Get Your Head Out of the Clouds

If you are one of the large number of Senior IT folk that are being roasted by their CxOs over the “Error 503” outage caused by Fastly this week, take note that it’s no good blaming your suppliers or bad luck. The scary main board Execs with their sharp pointy sticks are going to poke you hard to remind you that you get excessively paid to keep the lights on as your number one priority.
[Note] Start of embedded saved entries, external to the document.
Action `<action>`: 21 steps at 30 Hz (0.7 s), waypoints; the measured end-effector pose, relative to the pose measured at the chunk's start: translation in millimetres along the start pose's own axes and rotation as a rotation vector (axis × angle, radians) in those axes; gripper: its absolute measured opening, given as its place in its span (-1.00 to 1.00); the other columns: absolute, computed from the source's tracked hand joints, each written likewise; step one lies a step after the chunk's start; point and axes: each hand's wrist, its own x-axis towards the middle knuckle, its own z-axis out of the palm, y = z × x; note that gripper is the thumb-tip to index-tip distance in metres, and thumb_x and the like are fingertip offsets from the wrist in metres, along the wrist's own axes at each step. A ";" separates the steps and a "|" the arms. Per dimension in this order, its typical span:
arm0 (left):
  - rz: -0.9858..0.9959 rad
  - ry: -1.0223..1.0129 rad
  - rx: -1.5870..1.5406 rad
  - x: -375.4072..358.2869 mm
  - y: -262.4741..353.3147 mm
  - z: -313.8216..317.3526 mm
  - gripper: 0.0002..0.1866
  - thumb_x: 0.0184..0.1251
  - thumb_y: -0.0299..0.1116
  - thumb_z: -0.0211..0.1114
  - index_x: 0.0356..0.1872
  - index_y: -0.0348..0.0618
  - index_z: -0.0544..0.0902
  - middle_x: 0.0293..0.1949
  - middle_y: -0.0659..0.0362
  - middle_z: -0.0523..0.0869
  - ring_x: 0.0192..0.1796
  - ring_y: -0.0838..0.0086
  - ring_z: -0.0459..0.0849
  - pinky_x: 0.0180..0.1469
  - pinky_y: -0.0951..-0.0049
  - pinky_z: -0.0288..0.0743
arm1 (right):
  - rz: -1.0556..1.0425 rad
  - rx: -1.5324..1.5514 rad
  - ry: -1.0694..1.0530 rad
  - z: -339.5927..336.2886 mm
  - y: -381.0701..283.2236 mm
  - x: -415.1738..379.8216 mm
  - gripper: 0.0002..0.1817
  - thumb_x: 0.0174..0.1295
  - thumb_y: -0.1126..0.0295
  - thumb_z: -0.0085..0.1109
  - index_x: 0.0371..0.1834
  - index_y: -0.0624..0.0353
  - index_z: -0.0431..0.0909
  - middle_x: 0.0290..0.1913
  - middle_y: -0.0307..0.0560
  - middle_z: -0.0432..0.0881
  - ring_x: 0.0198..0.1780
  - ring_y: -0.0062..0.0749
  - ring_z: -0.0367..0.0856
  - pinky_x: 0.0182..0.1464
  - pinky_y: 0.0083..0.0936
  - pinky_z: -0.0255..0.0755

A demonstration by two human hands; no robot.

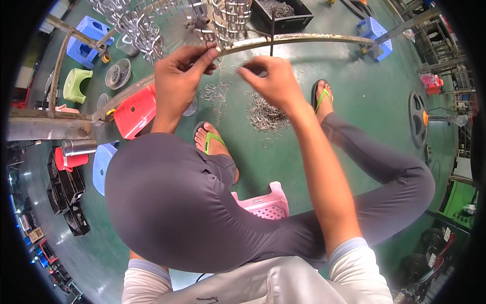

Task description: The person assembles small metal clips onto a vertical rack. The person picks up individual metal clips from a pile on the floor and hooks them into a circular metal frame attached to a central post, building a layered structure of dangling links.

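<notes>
My left hand (pixel 182 73) is raised, its thumb and fingers pinched at the lower end of a hanging string of bent metal pieces (pixel 205 34). What exactly sits between those fingertips is blurred. To its right, my right hand (pixel 271 81) is closed in a pinch, with a thin wire hook (pixel 234 68) at its fingertips. Below my hands, a pile of small wire hooks (pixel 266 114) lies on the green floor, and a looser scatter of hooks (pixel 215 93) is to its left. More strings of metal pieces (pixel 142 30) hang at the upper left.
A rusty metal rail (pixel 314 38) crosses beyond my hands. Behind it stands a black bin (pixel 288 20) of small parts. Around me are a red stool (pixel 135 112), a pink stool (pixel 263 202), a blue stool (pixel 88 40), a green stool (pixel 76 85) and a clear bowl (pixel 119 74).
</notes>
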 end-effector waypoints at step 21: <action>-0.029 -0.024 0.040 21.9 -8.6 -8.6 -0.70 0.41 -0.35 0.55 0.03 -0.36 0.83 -0.24 0.11 0.86 -0.23 0.50 0.81 -0.12 0.50 0.69 | 0.491 -0.573 -0.518 75.1 181.3 -197.1 -0.76 0.14 0.42 0.26 -0.23 0.40 0.72 -0.06 0.38 0.75 -0.02 0.32 0.76 0.06 0.08 0.66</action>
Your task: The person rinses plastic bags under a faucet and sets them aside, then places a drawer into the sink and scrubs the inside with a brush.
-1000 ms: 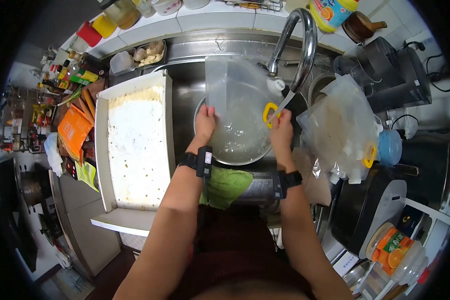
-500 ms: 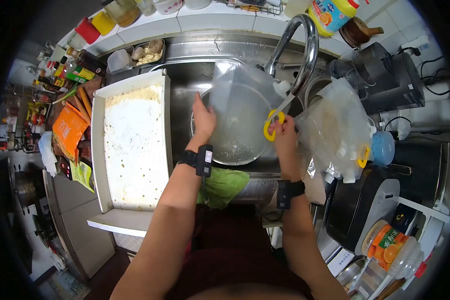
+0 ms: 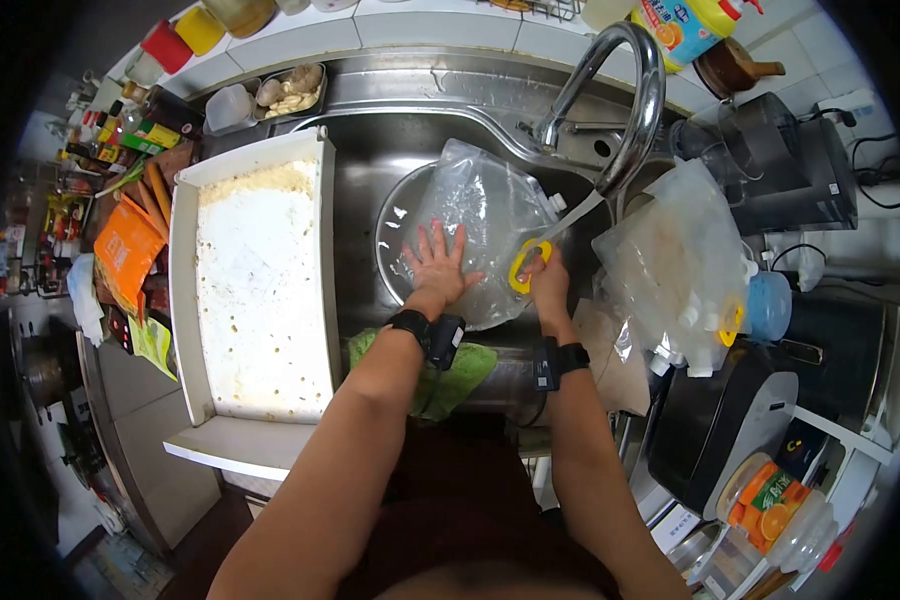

Obviously, you might grumble that’s it’s not your fault, but actually it is. It’s no good spluttering and cursing into your G&Ts while sat in your home office at the bottom of your garden. If any IT used by your firm is broke, it’s your problem. Until you’re sacked; then it is Someone Else’s Problem. You can moan that you’re now running the business on cloud services because everyone else is. But looking like a lemming won’t do your career prospects any good. So, what should you do? SCARPER. Either literally if you ain’t got the cajones, or follow the acronym below:

Supply Chain Security

Your cybersecurity specialists have been warning you for some time (even before the SolarWinds fiasco) of the dangers that could impact your company from malicious agents infiltrating your IT supply chain and compromising you through your direct service providers. What you also need to do is to get your SPs to confirm their Disaster Recovery/Business Continuity Plans if one of their sub-suppliers craps out.

Cloud Control

Sure, current received wisdom is: “The answer is Cloud – what’s the question?” But the whole cloud services market is even more immature that the rest of yer typical flaky IT ecosystem, so rather than relying on your chosen crappy cloud provider, spread your bets on either dual supply, or hot back-up. All the major cloud providers have dropped the ball in recent months and left you with sore buttocks after grovelling to your board to explain. Yes, it would be more expensive, and you would need to resist using vendor-specific services and APIs, but at least you could flex or move supplier if necessary.

All Eggs in One Basket

Through outsourcing, many of you have almost certainly handed too much power to your [pickpocketing] ‘partner’ and can no longer change who supplies specific services. And in most cases don’t even know who they are using any more. They will have promised premium provision when you signed the contract but will have quietly shifted you to their Poundland providers when you weren’t looking. When the smelly stuff hits the fan, the SI is unlikely to be as responsive as you would have been because they won’t get sacked for failure – you will.

Risk Assessment

Too few companies do true risk assessments for their systems. It’s no good assuming that your vendors will always meet their SLAs, which are themselves rarely what our business has asked for. Remember that 99% availability means three and a half days and nights of downtime each year. Besides the standard IT gremlins, you also need to factor in the black swan events (e.g., COVID, wars, volcanoes, yet another financial meltdown, etc)

Plan B

Having a Plan B when your normal ops go SNAFU is common sense. Of course, I would also recommend having Plans C & D in your back pocket, even if Plan D is to do a Macavity. However, Plan B should not just be the dusty document you knocked up in case you were ever asked for one. Your alt-plan should be fully worked through with agreed process & system changes, be fully tested, and contracts signed to invoke quickly if it becomes necessary. 

End-to-end Testing

Of course, you all diligently test your key systems and processes regularly, don’t you? But sometimes those pesky complicated full end-to-end regressions tests are too much of a pain, and you’ve run out of time/money/tether, so they get ‘deferred’ until a quiet time (i.e., never). However much pain this testing might be, it is nothing compared to wrath of the business when the drains-up wake on your latest IT disaster highlights the missing test certificates, and you find your own personal end staring down at you.   

Resilience & Redundancy

If you want any Rest and Relaxation (R&R) in your professional life, the answer to all the challenges above is to ensure you have true R&R (Resilience & Redundancy) in your IT service provision. Of course, this can be painful, costly & time-consuming to implement and manage but recall where the buck stops for IT and make the right case for relevant risk management.

If you’re struggling with how to justify the business case to do it properly, you either might want to rethink whether you’re in the right job, or you’ve already been outsourced, in which case you no longer care.